L'évolution de la situation dans la péninsule invite le Japon à réfléchir à sa stratégie diplomatique. " La dénucléarisation de la RPDC prendra beaucoup de temps et le Japon doit en profiter pour renforcer sa coopération avec la Chine et les Etats-Unis et ouvrir des canaux de communication avec Pyongyang ", estime Hitoshi Tanaka, ex-vice-ministre des affaires étrangères.
Par son manque d'initiative, le Japon risque de perdre sur deux tableaux, diplomatique et sécuritaire : marginalisé dans la négociation de son allié américain, il peut devenir, en cas de -regain de tension, la cible d'une attaque nord-coréenne, estime Yoichi -Funabashi, président du think-tank Asia Pacific Initiative.
Le Japon n'est pas sans carte en main face à la RPDC : la normalisation des relations entre les deux pays s'accompagnera du versement d'une aide financière importante au titre de compensation pour la colonisation (comme ce fut le cas pour la Corée du Sud lors de l'établissement des relations diplomatiques en  1965).
Mais ce pactole risque de perdre une partie de son attrait pour Pyongyang si la détente se traduit par un afflux de capitaux chinois et sud-coréens.
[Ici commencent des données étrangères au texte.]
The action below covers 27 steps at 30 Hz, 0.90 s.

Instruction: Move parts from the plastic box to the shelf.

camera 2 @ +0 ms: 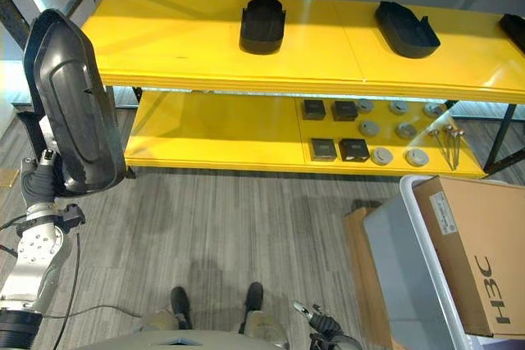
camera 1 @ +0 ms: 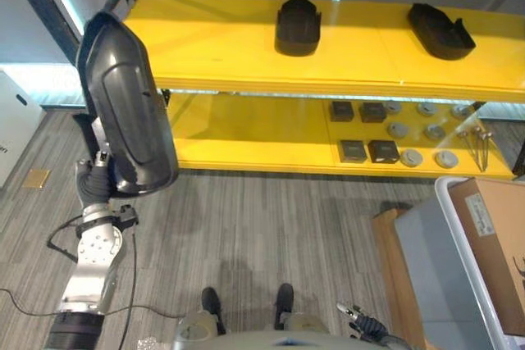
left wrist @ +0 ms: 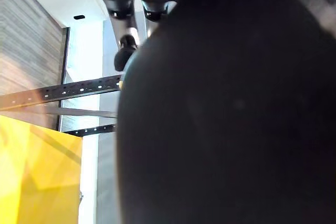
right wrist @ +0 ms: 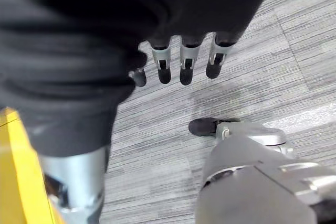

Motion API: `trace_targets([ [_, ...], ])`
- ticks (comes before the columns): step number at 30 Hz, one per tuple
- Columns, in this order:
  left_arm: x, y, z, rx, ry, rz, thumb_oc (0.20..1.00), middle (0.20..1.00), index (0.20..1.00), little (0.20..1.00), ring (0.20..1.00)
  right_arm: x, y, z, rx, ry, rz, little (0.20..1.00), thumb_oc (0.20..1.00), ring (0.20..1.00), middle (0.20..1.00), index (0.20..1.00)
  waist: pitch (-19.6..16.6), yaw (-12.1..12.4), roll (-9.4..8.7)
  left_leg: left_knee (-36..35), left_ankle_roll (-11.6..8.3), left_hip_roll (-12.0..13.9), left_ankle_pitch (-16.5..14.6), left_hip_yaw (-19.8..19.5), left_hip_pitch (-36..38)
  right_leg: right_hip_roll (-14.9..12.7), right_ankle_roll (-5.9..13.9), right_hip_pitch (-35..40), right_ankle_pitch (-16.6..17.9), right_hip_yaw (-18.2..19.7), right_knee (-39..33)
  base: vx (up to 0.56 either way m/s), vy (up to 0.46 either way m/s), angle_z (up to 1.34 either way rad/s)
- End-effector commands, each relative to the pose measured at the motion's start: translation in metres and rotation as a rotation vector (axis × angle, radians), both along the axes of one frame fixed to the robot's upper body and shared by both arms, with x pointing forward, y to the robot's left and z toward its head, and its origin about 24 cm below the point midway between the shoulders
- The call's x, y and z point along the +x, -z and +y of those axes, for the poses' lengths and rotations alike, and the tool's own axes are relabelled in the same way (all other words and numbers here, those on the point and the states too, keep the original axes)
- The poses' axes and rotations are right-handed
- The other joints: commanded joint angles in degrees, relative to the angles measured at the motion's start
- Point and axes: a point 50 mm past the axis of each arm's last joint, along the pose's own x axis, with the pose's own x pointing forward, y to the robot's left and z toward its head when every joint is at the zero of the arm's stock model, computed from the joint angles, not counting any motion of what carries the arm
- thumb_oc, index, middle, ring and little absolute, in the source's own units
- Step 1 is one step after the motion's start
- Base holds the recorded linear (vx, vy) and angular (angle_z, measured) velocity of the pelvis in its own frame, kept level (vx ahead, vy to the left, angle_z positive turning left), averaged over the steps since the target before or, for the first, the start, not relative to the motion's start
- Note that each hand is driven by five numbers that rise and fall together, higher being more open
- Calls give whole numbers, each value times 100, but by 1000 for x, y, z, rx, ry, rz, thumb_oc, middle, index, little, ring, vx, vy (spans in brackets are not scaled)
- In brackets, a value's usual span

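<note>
A long, black, shell-shaped plastic part (camera 1: 127, 104) stands upright at the left, in front of the yellow shelf's (camera 1: 221, 47) left end. My left hand (camera 1: 103, 163) grips it from below and behind. The same part (left wrist: 236, 119) looms close in the left wrist view, with dark fingertips (left wrist: 125, 56) at its edge. Two more black parts (camera 1: 297, 28) (camera 1: 440, 32) lie on the top tier. Low at my right side hangs my right hand (right wrist: 184, 64), fingers straight and holding nothing. The pale plastic box (camera 1: 459, 235) sits at the right.
The lower tier (camera 1: 246, 133) carries small black blocks (camera 1: 353, 150), grey discs (camera 1: 410, 156) and a few bolts (camera 1: 478, 143). A cardboard box (camera 1: 500, 235) lies in the plastic box. A brown board (camera 1: 390, 260) leans beside it. Dark shelf posts (camera 1: 41, 6) rise at the left.
</note>
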Motion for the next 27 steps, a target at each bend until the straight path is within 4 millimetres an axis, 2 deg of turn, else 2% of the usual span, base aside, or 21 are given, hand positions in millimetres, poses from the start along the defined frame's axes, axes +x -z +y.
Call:
trace_targets([
  [1, 10, -47, -1, 59, 26, -233, 200, 200, 200, 200, 200, 4, -3, -13, -49, -16, 23, 1000, 1000, 1000, 1000, 1000, 103, -19, 22, 570, -16, 65, -535, -766, -331, -229, 310, 34, -791, 119, 804, 108, 126, 5],
  [4, 14, -52, -2, 76, 36, -241, 200, 200, 200, 200, 200, 2, -2, -12, -36, 0, 35, 1000, 1000, 1000, 1000, 1000, 73, -74, 72, 585, 134, -21, -611, -762, -244, -322, 359, -80, -887, 217, 1380, 111, 187, 6],
  [5, 17, -57, -2, 92, 45, -247, 200, 200, 200, 200, 200, 1, -1, -9, -21, 26, 37, 1000, 1000, 1000, 1000, 1000, 90, -122, 112, 621, 287, -113, -681, -745, -212, -401, 409, -269, -876, 311, 1961, 88, 195, 14],
  [7, 20, -59, -3, 98, 53, -249, 200, 200, 200, 200, 200, 0, 0, -8, -43, 52, 43, 1000, 1000, 1000, 1000, 1000, 111, -157, 146, 655, 420, -197, -740, -732, -208, -471, 466, -474, -818, 393, 2547, 71, 206, 10],
  [8, 23, -61, -4, 106, 56, -249, 200, 200, 200, 200, 200, -4, 1, -9, -46, 75, 61, 1000, 1000, 1000, 1000, 1000, 145, -202, 197, 686, 532, -261, -797, -742, -190, -525, 502, -718, -674, 471, 3131, 56, 196, 2],
  [9, 24, -62, -5, 111, 57, -249, 200, 200, 200, 200, 200, -6, 1, -9, -42, 87, 70, 1000, 1000, 1000, 1000, 1000, 170, -228, 226, 704, 579, -293, -828, -753, -178, -548, 505, -854, -573, 506, 3402, 60, 246, -3],
  [10, 25, -63, -6, 111, 60, -249, 200, 200, 200, 200, 200, -8, 1, -10, -49, 91, 71, 1000, 1000, 1000, 1000, 1000, 261, -276, 306, 773, 666, -352, -909, -784, -149, -575, 492, -1264, -315, 584, 4177, 58, 213, -3],
  [12, 24, -64, -5, 113, 60, -249, 200, 200, 200, 200, 200, -9, 1, -10, -54, 84, 62, 1000, 1000, 1000, 1000, 1000, 341, -308, 351, 852, 725, -406, -988, -800, -123, -580, 487, -1646, -146, 673, 4671, 98, 122, 5],
  [13, 22, -64, -1, 109, 47, -248, 200, 200, 200, 200, 200, -6, 0, -11, -64, 58, 57, 1000, 1000, 1000, 1000, 1000, 418, -358, 291, 979, 707, -515, -1146, -807, -65, -525, 568, -1981, 162, 719, 4369, 159, -21, -16],
  [14, 22, -64, -1, 108, 45, -248, 200, 200, 200, 200, 200, -5, -1, -11, -61, 53, 56, 1000, 1000, 1000, 1000, 1000, 427, -371, 264, 991, 686, -534, -1169, -810, -44, -513, 586, -1972, 194, 706, 4165, 249, -127, -45],
  [17, 21, -66, 0, 112, 43, -246, 200, 200, 200, 200, 200, -4, -1, -10, -63, 29, 48, 1000, 1000, 1000, 1000, 1000, 428, -465, -1, 1129, 573, -705, -1408, -933, 89, -524, 703, -1749, 307, 700, 2162, 286, -216, -1],
  [19, 19, -67, -1, 120, 56, -237, 200, 200, 200, 200, 200, -9, 1, -8, -62, 32, 61, 1000, 1000, 1000, 1000, 1000, 426, -517, -124, 1238, 530, -708, -1648, -1092, 272, -556, 849, -1476, 519, 720, 855, 466, -337, 22],
  [20, 17, -65, -1, 125, 62, -233, 200, 200, 200, 200, 200, -13, 2, -6, -60, 35, 67, 1000, 1000, 1000, 1000, 1000, 425, -516, -162, 1271, 525, -664, -1731, -1111, 366, -626, 913, -1451, 658, 696, 654, 525, -388, 24],
  [22, 14, -63, 1, 135, 62, -229, 200, 200, 200, 200, 200, -18, 4, -4, -63, 23, 74, 1000, 1000, 1000, 1000, 1000, 441, -497, -194, 1362, 527, -567, -1830, -1099, 464, -715, 969, -1485, 864, 632, 888, 298, -218, 38],
  [23, 12, -63, 1, 142, 60, -230, 200, 200, 200, 200, 200, -21, 4, -4, -63, 20, 78, 1000, 1000, 1000, 1000, 1000, 417, -472, -215, 1456, 527, -493, -1875, -1046, 477, -770, 952, -1413, 683, 573, 1011, 248, -177, 26],
  [24, 12, -64, 1, 141, 56, -227, 200, 200, 200, 200, 200, -23, 4, -6, -61, 13, 93, 1000, 1000, 1000, 1000, 1000, 352, -456, -224, 1543, 510, -412, -1893, -987, 483, -781, 893, -1220, 311, 478, 1063, 310, -224, 16],
  [25, 14, -63, 0, 125, 55, -223, 200, 200, 200, 200, 200, -23, 4, -9, -60, -4, 101, 1000, 1000, 1000, 1000, 1000, 270, -446, -228, 1685, 449, -293, -1904, -925, 455, -793, 838, -1066, 89, 410, 1158, 372, -264, 13],
  [27, 18, -61, -5, 94, 57, -212, 200, 200, 200, 200, 200, -11, 1, -12, -48, -5, 70, 1000, 1000, 1000, 1000, 1000, 252, -491, -240, 2106, 290, 38, -2000, -795, 428, -725, 687, -1007, -55, 430, 1488, 317, -218, 29],
])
Or, le Japon doit " éviter que les deux Corées n'entrent davantage dans la sphère -chinoise ", fait valoir Narushige -Michishita, de l'Institut national d'études politiques à Tokyo. Cela suppose que le gouvernement Abe se dégage d'un suivisme des Etats-Unis qui, lorsque la cadence s'accélère, le conduit à l'immobilisme.